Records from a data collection
=== Section Start ===

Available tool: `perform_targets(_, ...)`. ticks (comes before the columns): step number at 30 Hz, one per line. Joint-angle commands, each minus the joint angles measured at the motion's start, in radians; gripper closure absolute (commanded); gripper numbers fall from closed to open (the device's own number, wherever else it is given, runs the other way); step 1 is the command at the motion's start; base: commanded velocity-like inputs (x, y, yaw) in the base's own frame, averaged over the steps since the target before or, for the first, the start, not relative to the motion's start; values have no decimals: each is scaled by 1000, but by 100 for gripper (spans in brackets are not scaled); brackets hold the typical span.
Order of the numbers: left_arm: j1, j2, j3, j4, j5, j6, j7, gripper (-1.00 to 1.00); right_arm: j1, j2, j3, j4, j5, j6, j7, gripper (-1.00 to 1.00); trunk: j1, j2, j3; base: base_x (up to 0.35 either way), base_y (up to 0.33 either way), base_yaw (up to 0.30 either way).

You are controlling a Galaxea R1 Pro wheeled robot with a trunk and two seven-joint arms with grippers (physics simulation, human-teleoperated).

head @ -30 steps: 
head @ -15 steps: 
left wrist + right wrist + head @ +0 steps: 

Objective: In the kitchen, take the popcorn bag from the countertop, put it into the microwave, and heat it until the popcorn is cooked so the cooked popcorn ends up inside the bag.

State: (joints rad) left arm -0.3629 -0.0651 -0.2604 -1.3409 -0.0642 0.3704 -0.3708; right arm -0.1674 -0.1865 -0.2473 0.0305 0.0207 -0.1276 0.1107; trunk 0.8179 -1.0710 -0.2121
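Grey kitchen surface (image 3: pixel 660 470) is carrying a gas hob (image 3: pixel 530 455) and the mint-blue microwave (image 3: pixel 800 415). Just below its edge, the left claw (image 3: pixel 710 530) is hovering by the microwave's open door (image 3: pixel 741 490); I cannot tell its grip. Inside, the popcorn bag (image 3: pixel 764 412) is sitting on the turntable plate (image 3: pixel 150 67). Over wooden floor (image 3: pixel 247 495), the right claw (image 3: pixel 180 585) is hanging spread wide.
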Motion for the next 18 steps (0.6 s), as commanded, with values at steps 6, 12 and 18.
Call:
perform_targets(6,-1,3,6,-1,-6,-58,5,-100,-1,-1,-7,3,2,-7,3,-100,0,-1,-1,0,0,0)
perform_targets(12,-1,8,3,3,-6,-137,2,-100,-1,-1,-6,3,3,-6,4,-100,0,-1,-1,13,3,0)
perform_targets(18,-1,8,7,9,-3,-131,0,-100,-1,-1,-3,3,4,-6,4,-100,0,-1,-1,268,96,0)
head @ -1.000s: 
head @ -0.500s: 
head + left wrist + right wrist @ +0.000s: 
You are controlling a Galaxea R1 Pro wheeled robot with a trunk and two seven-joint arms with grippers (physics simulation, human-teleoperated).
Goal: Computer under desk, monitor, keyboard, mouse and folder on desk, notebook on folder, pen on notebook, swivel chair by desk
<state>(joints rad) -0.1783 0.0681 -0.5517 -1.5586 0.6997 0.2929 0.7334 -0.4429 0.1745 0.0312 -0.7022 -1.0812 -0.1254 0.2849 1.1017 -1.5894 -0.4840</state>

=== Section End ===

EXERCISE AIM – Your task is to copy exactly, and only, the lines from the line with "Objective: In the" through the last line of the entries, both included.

RESPONSE –
Objective: In the kitchen, take the popcorn bag from the countertop, put it into the microwave, and heat it until the popcorn is cooked so the cooked popcorn ends up inside the bag.

State: (joints rad) left arm -0.3629 -0.0651 -0.2604 -1.3409 -0.0642 0.3704 -0.3708; right arm -0.1674 -0.1865 -0.2473 0.0305 0.0207 -0.1276 0.1107; trunk 0.8179 -1.0710 -0.2121
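Grey kitchen surface (image 3: pixel 660 470) is carrying a gas hob (image 3: pixel 530 455) and the mint-blue microwave (image 3: pixel 800 415). Just below its edge, the left claw (image 3: pixel 710 530) is hovering by the microwave's open door (image 3: pixel 741 490); I cannot tell its grip. Inside, the popcorn bag (image 3: pixel 764 412) is sitting on the turntable plate (image 3: pixel 150 67). Over wooden floor (image 3: pixel 247 495), the right claw (image 3: pixel 180 585) is hanging spread wide.
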Motion for the next 18 steps (0.6 s), as commanded, with values at steps 6, 12 and 18.
Call:
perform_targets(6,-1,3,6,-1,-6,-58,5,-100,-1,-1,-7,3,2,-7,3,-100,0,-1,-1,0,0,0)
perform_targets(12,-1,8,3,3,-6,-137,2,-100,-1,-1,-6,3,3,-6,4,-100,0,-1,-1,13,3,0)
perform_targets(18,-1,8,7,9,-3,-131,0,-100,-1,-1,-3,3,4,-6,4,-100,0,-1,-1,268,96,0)
head @ -1.000s: 
head @ -0.500s: 
head + left wrist + right wrist @ +0.000s: 
You are controlling a Galaxea R1 Pro wheeled robot with a trunk and two seven-joint arms with grippers (physics simulation, human-teleoperated).
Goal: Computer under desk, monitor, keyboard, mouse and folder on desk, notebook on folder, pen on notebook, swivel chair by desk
<state>(joints rad) -0.1783 0.0681 -0.5517 -1.5586 0.6997 0.2929 0.7334 -0.4429 0.1745 0.0312 -0.7022 -1.0812 -0.1254 0.2849 1.1017 -1.5894 -0.4840</state>

There is no more to the exercise.